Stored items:
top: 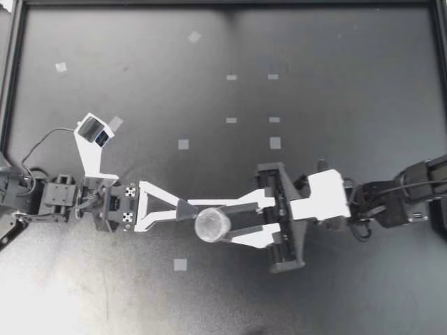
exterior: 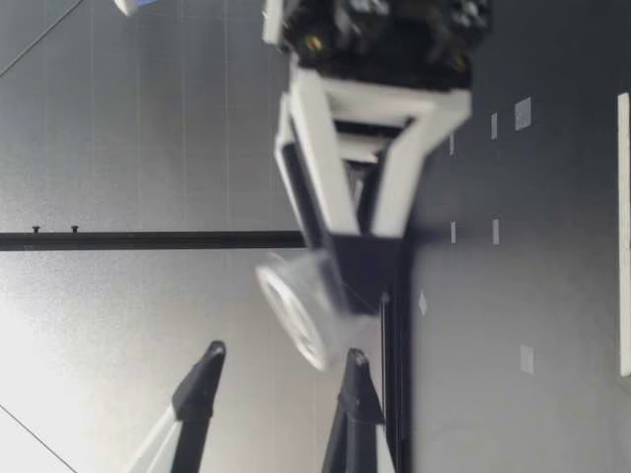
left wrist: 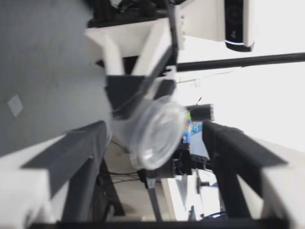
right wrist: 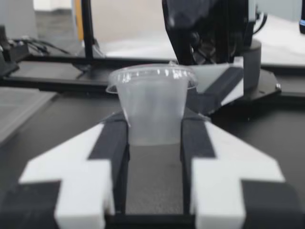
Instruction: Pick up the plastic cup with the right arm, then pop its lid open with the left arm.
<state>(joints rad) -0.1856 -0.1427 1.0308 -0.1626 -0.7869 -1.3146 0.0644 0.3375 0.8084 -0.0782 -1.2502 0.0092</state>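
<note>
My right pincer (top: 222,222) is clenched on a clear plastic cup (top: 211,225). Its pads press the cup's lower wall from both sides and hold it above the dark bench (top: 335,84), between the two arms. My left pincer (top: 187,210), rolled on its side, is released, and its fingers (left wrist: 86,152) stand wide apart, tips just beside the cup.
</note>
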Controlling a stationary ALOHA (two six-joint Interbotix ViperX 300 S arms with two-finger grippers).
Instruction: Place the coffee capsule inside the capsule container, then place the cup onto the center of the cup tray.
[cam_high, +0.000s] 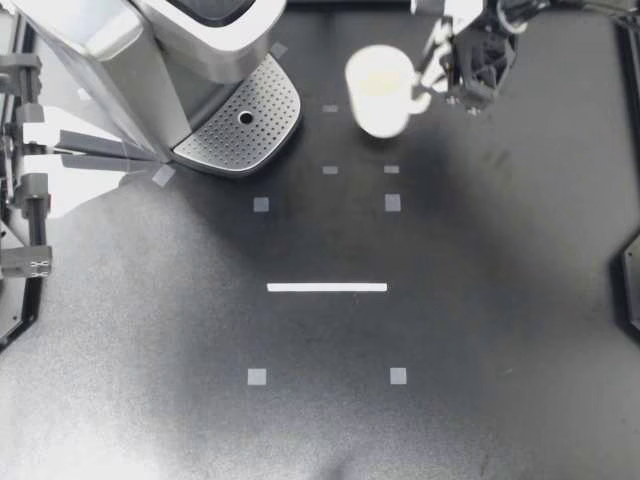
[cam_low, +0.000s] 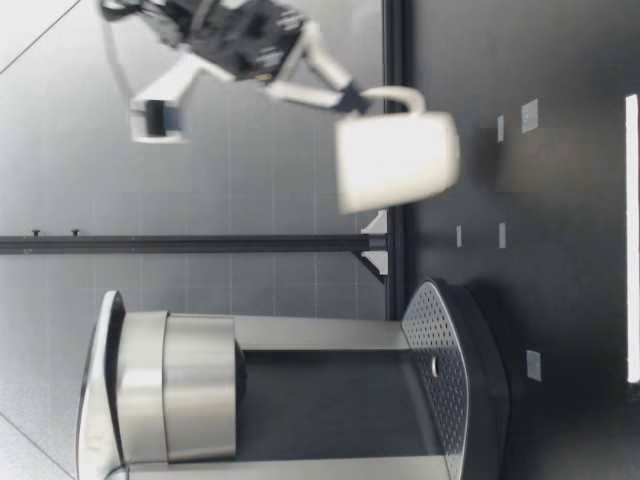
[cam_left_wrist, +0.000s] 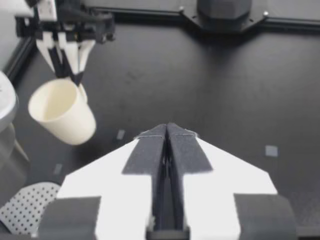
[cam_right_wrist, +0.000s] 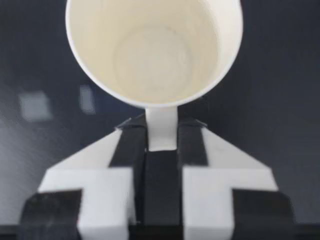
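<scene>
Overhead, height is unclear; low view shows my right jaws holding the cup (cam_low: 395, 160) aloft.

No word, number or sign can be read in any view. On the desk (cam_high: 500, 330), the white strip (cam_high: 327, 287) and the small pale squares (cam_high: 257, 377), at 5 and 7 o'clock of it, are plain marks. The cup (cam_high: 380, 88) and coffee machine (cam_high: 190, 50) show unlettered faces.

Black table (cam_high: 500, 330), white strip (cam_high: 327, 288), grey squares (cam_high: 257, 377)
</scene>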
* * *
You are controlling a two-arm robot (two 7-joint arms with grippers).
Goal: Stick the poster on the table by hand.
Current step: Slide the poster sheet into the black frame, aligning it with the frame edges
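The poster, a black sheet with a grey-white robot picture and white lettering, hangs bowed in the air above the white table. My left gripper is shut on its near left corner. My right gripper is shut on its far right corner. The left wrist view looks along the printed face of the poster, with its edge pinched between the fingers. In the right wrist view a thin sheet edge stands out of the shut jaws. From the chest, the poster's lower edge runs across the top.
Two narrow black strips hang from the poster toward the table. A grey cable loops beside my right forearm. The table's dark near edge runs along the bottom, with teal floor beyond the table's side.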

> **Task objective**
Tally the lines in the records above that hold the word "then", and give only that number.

> **Answer to the problem**
2